A Telstra businesswoman of the year who has fought for the rights of pregnant women in the workplace has been seconded by the AFL to review aspects of the culture at the game’s head office.

The AFL has appointed Rhonda Brighton-Hall to examine equal-opportunity policies, workplace training to counter discrimination and harassment and the complaints-handling process at the game’s head office.

The AFL has appointed Rhonda Brighton-Hall. CREDIT: LOUIE DOUVIS

The move comes in direct response to allegations of bullying and harassment and the suggestion the league silenced disgruntled employees with confidential settlements.

AFL chief executive Gillon McLachlan told staff last week in a lengthy letter he was bringing about the cultural review as part of a move to improve the working environment at league headquarters.

While again insisting non-disclosure agreements had never been used as part of staff terminations in his time he accepted that standard confidentiality clauses could be made clearer.

Brighton-Hall is understood to have been recommended by Sydney chairman Andrew Pridham and his fellow Swans director and former AFL commissioner Sam Mostyn.

Brighton-Hall launched her Sydney-based consulting company Making Work Absolutely Human (mwah.) in 2016 after an extensive career both in Australia and abroad as a human resources manager or director at companies including BHP, Sara Lee and the Commonwealth Bank.

The AFL has been under fire from some quarters since the publication of Michael Warner’s The Boys’ Club and a report in The Australian that alleged disgruntled employees at the AFL as well as at club and state league level had been silenced by confidential settlements.

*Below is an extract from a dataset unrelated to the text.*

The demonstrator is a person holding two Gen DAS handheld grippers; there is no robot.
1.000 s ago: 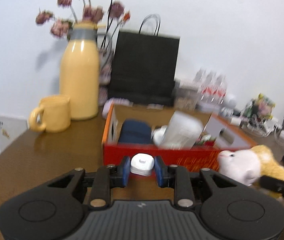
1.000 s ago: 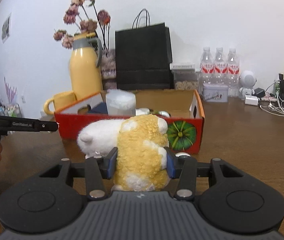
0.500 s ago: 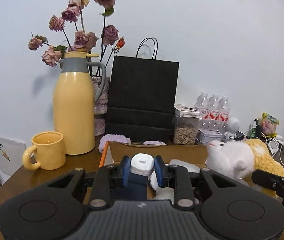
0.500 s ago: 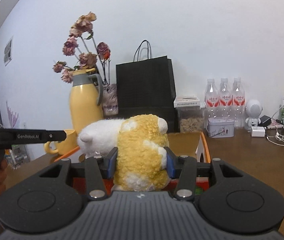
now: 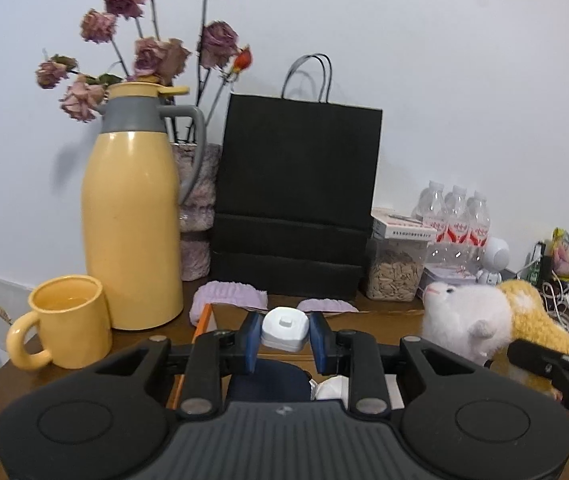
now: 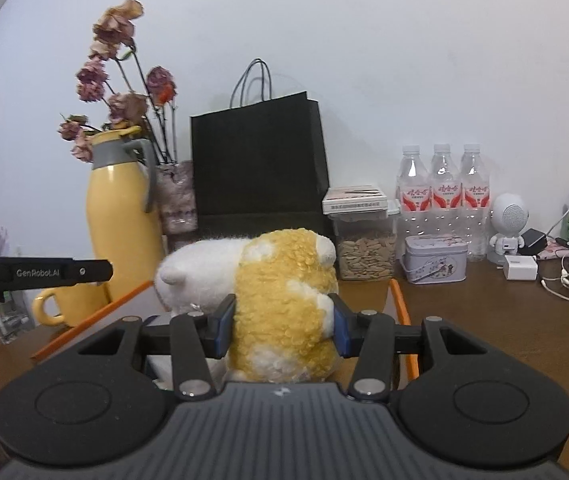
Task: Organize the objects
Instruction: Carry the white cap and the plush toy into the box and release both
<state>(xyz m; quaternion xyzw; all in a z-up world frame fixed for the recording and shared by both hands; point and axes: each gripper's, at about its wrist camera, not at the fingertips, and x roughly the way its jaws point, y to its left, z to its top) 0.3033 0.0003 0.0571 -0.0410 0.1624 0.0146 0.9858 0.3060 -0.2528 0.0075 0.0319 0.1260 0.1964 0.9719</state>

Last month chairman Richard Goyder wrote to the 18 club presidents saying the issue of “separation agreements needs to be addressed”.

He told club bosses the game would improve its handling of bullying or harassment allegations and move to a more welfare-based model.

The Brighton-Hall review comes as psychologist Anna Box is already reviewing the game’s treatment of women and work practices through the lens of gender across the 18 clubs and at head office.

Box, a former consulting psychologist with the AFL Players Association who has also worked at St Kilda, has been conducting interviews across the 18 clubs. Her review is being overseen by AFL executive Steve Hocking and Sarah Fair.